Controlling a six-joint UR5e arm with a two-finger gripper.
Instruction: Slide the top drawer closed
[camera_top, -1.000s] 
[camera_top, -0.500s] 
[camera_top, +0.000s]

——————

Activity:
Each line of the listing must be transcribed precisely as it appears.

Task answer:
Controlling a six-joint UR5e arm with a two-finger gripper.
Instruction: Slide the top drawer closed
[camera_top, -1.000s] 
[camera_top, -0.500s] 
[camera_top, +0.000s]

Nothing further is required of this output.